O diretor executivo de Cidadania Financeira da Febraban, Amaury Oliva, entende que há uma bomba-relógio armada no orçamento das famílias. “Estamos acompanhando com muita preocupação. É uma bomba-relógio, com impacto sobre o orçamento das famílias, com aumento do endividamento, e piora da saúde financeira e mental das pessoas”, disse.
Nicolas Tingas, economista-chefe da Associação Nacional das Instituições de Crédito, Financiamento e Investimento (Acrefi), disse que o assunto foi tratado em reunião mensal do órgão. “Há preocupação realmente sobre a extensão do comprometimento da renda com o que chamamos de diversão ou lazer. Falamos também da importância de se ter campanhas de conscientização”, afirmou.
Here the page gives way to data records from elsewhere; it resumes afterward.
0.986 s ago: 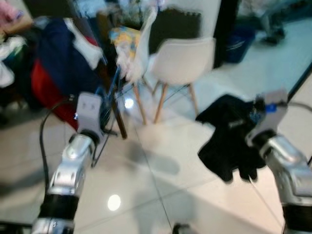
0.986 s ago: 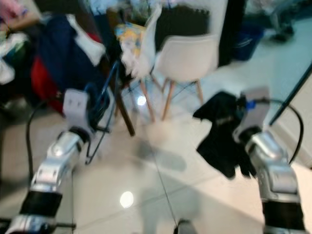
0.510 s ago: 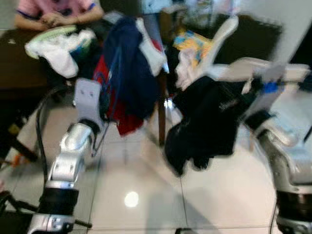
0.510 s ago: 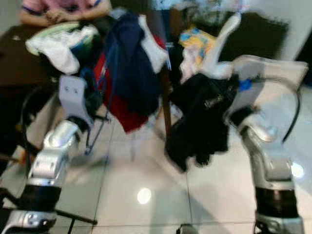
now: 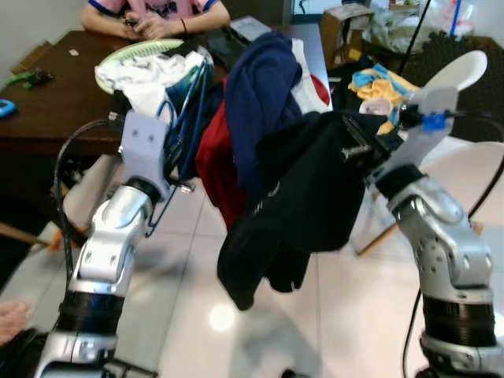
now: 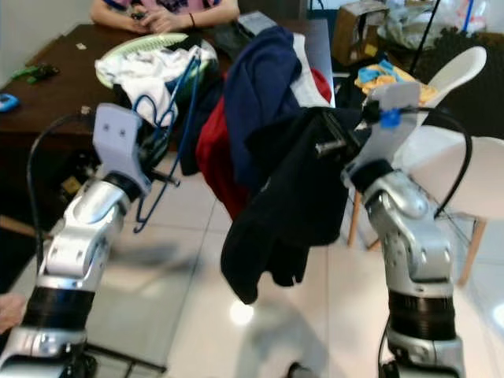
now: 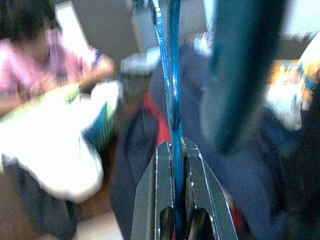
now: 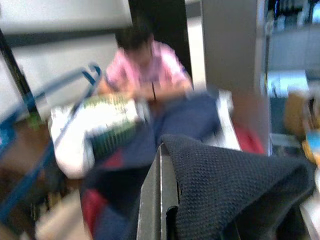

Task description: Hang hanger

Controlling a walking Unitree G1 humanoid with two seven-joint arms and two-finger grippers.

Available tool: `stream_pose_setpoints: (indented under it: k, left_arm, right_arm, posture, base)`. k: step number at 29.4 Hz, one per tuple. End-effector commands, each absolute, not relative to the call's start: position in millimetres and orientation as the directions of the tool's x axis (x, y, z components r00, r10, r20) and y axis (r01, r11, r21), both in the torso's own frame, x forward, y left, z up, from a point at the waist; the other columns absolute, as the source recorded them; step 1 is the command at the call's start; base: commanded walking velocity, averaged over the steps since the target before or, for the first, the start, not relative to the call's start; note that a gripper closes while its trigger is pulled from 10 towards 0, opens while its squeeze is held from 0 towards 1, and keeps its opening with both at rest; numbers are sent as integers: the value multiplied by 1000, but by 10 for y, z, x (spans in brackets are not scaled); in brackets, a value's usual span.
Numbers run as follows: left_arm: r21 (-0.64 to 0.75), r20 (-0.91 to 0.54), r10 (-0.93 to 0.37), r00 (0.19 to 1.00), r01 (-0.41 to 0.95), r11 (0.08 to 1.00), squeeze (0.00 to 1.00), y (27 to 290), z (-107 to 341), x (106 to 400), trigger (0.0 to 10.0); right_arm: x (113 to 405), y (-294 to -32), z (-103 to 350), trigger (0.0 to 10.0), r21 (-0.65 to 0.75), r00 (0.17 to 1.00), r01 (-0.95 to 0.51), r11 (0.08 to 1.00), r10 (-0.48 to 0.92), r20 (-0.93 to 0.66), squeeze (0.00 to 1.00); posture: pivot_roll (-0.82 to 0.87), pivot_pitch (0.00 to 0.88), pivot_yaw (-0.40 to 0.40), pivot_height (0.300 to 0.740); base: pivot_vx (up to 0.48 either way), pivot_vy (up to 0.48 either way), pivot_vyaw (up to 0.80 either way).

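Currently my left gripper [image 7: 174, 220] clamps the blue hanger [image 6: 169, 126], my right gripper [image 8: 165, 210] pinches the black garment [image 5: 299, 205]; nothing hung yet.

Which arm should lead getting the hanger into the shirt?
Left, probably. The left gripper is shut on the blue wire hanger, free to steer it. The right gripper is shut on the black knit garment, which hangs beside it; it only needs to hold.
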State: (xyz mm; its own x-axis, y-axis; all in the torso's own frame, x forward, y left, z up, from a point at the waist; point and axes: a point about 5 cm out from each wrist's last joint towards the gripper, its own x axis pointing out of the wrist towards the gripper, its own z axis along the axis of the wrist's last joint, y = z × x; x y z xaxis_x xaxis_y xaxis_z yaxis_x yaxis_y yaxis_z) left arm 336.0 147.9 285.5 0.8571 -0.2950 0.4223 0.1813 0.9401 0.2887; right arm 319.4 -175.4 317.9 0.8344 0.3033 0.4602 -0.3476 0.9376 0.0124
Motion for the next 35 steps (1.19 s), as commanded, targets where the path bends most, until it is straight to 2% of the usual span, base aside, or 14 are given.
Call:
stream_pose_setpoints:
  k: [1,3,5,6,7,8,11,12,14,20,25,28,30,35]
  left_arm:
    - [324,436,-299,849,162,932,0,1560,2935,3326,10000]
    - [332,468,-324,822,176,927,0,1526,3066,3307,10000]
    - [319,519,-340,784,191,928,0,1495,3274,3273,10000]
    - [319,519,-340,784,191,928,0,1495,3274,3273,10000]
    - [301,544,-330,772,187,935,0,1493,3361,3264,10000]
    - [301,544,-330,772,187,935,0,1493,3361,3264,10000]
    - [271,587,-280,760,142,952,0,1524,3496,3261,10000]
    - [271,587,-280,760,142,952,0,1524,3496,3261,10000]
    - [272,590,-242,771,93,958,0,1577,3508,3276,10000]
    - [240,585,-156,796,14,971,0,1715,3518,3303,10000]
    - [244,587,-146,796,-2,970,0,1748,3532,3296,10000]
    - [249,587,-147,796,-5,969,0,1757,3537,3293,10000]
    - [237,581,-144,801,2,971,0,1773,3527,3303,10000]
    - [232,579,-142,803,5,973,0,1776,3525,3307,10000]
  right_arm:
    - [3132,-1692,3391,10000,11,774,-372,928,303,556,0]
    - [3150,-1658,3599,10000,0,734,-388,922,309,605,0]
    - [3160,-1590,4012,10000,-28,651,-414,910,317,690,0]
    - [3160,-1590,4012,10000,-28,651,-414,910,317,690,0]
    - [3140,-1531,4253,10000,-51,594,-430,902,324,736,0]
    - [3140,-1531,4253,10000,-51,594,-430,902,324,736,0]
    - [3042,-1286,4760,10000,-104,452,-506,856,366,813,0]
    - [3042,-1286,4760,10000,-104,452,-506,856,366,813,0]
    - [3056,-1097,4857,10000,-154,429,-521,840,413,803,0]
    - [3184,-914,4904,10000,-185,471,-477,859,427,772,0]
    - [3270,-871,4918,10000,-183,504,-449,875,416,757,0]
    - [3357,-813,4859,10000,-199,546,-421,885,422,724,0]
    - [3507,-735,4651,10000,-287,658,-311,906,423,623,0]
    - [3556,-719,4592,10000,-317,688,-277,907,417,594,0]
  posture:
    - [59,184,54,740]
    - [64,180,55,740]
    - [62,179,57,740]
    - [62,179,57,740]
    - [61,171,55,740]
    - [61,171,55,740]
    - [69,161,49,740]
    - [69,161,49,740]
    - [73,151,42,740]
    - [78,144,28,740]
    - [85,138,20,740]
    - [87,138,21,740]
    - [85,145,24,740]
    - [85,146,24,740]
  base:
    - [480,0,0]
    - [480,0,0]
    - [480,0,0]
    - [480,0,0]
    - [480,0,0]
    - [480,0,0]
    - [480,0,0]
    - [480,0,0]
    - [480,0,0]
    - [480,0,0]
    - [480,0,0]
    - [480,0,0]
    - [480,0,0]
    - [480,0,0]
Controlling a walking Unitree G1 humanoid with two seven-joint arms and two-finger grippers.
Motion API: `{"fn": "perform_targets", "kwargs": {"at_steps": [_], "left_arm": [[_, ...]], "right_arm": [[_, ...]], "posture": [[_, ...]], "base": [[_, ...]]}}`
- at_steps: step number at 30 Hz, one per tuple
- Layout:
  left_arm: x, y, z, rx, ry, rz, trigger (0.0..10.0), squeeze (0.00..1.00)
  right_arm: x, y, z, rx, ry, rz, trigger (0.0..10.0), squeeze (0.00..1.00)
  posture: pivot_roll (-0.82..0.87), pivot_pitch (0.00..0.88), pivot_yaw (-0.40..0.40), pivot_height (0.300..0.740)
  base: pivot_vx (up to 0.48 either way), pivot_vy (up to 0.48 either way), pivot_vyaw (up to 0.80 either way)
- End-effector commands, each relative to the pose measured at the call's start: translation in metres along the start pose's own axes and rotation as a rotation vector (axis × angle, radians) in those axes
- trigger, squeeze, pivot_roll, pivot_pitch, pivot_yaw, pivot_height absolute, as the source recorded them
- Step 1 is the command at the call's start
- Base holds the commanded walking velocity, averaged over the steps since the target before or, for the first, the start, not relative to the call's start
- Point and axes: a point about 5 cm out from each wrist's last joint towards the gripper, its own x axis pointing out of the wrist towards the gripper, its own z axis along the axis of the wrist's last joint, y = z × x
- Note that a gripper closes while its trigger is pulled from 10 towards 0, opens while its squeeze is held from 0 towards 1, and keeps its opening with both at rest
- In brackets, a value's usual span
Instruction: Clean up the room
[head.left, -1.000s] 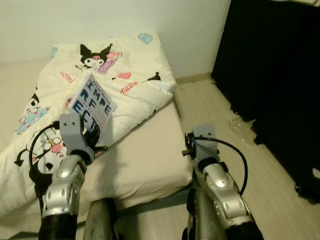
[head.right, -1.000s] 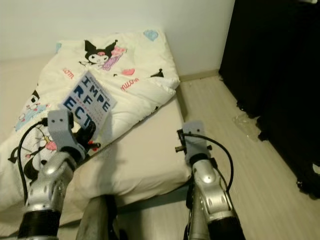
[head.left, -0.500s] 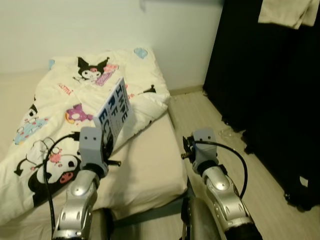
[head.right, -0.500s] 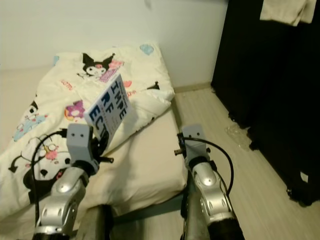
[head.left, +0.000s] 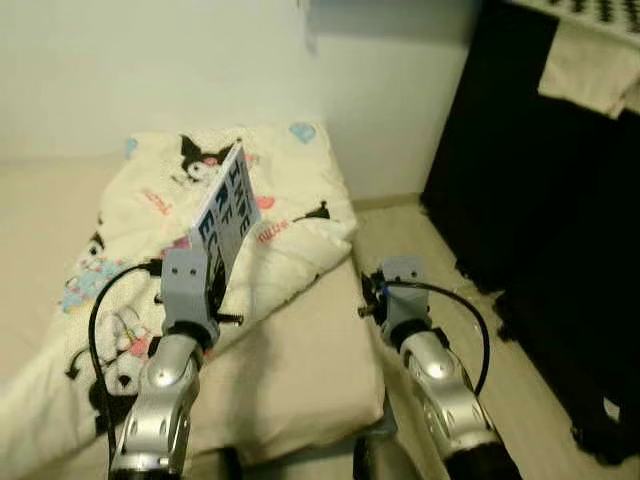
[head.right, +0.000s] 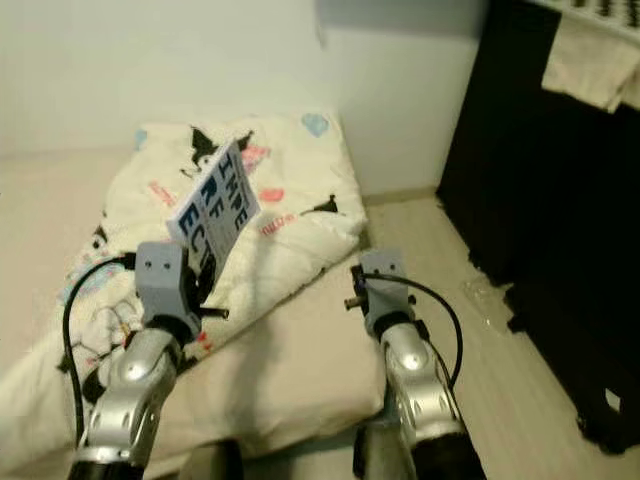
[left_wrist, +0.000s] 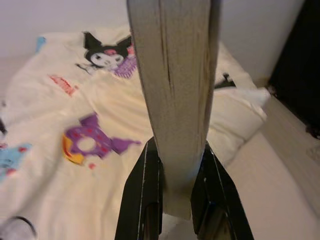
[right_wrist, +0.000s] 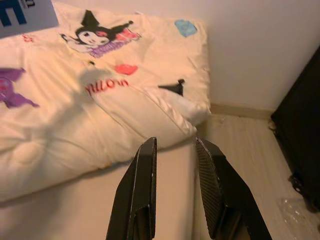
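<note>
**Ana:** Since a second ago the book (head.left: 226, 212) has swung edge-on: its blue-lettered cover faced the head camera then, and now it stands more upright and turned aside. Some of that shift is the camera moving.

**Ben:** Where is it?

**Ana:** In the air above the cartoon-print duvet (head.left: 280, 215) on the mattress (head.left: 320, 340), clamped at its lower edge by the left gripper (left_wrist: 176, 192), one black finger on each cover.

**Ben:** And the right gripper (right_wrist: 175, 192)?

**Ana:** Fingers parted, holding nothing, over the mattress edge beside the wooden floor (head.left: 420, 235).

**Ben:** How will it handle?

**Ana:** I judge it a light paperback, stiff enough at the spine but floppy at the open page edge. Held low, it may sag or fan, so a grip nearer the spine would be safer.
</note>
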Motion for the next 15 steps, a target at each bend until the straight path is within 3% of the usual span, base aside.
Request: {"fn": "perform_targets", "kwargs": {"at_steps": [1, 11, 15], "left_arm": [[0.001, 0.0, 0.006, -0.015, -0.037, -0.01, 10.0, 0.0], [-0.004, 0.005, -0.002, -0.025, 0.026, 0.029, 10.0, 0.0], [-0.01, -0.003, -0.007, -0.044, 0.044, -0.06, 10.0, 0.0]], "right_arm": [[-0.002, 0.002, -0.002, 0.018, 0.001, 0.002, 10.0, 0.0], [-0.005, 0.002, -0.008, 0.029, 0.024, 0.001, 10.0, 0.0], [-0.005, 0.002, -0.009, 0.03, 0.029, 0.006, 10.0, 0.0]], "posture": [[-0.05, 0.118, 0.02, 0.68], [-0.05, 0.121, 0.022, 0.715], [-0.05, 0.118, 0.022, 0.73]], "base": [[0.0, 0.0, 0.0], [0.0, 0.0, 0.0], [0.0, 0.0, 0.0]]}}
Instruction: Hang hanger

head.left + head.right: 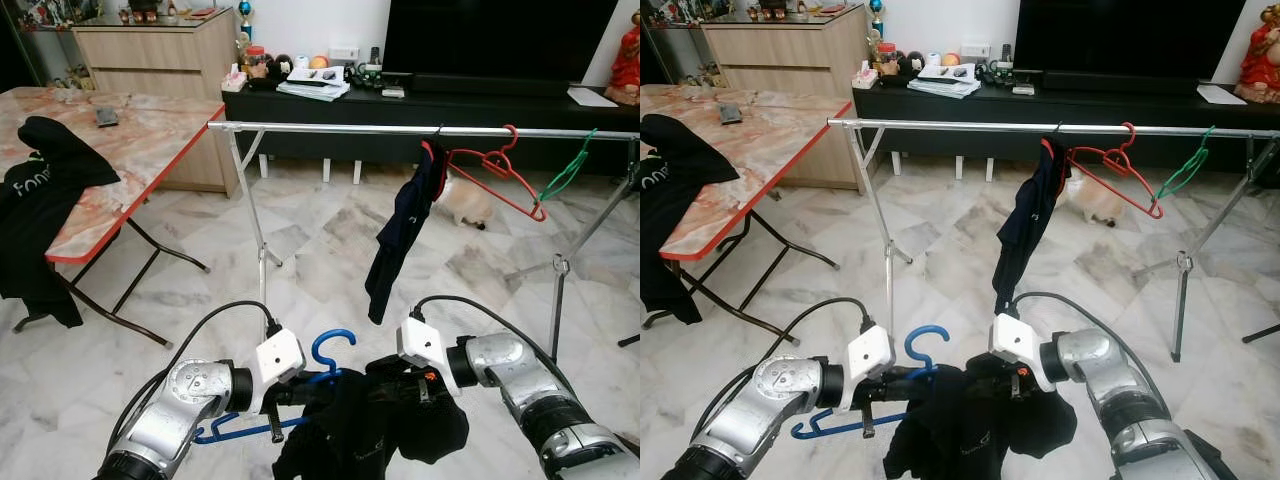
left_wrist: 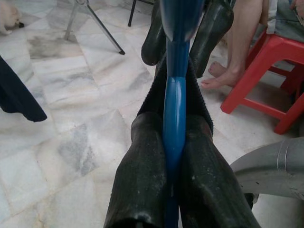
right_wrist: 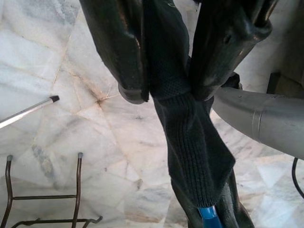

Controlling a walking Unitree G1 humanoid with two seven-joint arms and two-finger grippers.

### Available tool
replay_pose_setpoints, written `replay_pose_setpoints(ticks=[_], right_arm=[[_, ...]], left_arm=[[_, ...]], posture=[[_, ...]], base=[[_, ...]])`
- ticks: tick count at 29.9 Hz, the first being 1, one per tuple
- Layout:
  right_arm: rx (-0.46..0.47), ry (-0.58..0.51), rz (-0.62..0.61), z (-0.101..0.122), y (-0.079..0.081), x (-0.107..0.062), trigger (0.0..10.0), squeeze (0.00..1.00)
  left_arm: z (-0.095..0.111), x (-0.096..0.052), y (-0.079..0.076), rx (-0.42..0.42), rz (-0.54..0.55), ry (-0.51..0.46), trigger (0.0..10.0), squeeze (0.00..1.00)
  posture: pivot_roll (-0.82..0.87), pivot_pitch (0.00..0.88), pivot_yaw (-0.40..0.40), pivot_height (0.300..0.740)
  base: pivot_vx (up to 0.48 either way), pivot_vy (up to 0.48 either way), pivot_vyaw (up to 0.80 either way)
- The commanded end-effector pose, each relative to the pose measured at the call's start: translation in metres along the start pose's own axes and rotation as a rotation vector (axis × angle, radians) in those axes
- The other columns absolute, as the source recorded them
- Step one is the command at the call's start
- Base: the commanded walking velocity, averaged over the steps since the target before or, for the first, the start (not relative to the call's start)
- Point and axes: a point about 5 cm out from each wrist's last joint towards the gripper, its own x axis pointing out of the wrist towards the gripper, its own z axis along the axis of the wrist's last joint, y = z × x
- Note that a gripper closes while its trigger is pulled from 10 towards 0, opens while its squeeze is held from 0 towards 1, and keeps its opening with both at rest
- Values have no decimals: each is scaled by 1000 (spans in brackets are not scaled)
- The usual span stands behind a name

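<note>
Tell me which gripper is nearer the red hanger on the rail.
Right. The right gripper, shut on the black garment, sits below and left of the red hanger. The left gripper, clamping the blue hanger, is farther left.

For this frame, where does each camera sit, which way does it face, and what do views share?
Left eye: head, looking down over both arms to the clothes rail.
Right eye: the same scene, slightly offset.
Left wrist: along the left gripper, shut on the blue hanger; a person's foot beyond.
Right wrist: along the right gripper, pinching the black garment.
Shared: hanger, garment, marble floor.
</note>
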Motion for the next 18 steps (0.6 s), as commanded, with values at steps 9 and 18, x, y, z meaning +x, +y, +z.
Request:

“O momento nos lembra o fenômeno dos bingos e caça níqueis de anos atrás, só que agora há uma capilaridade muito grande, porque é online”, diz Oliva. “Atinge até crianças e adolescentes, que é outro ponto que preocupa. O Instituto Locomotiva tem estudo mostrando que 25 milhões de brasileiros apostaram nos últimos seis meses, e 86% dos apostadores já estão endividados”, afirma. As informações são do jornal O Estado de S. Paulo.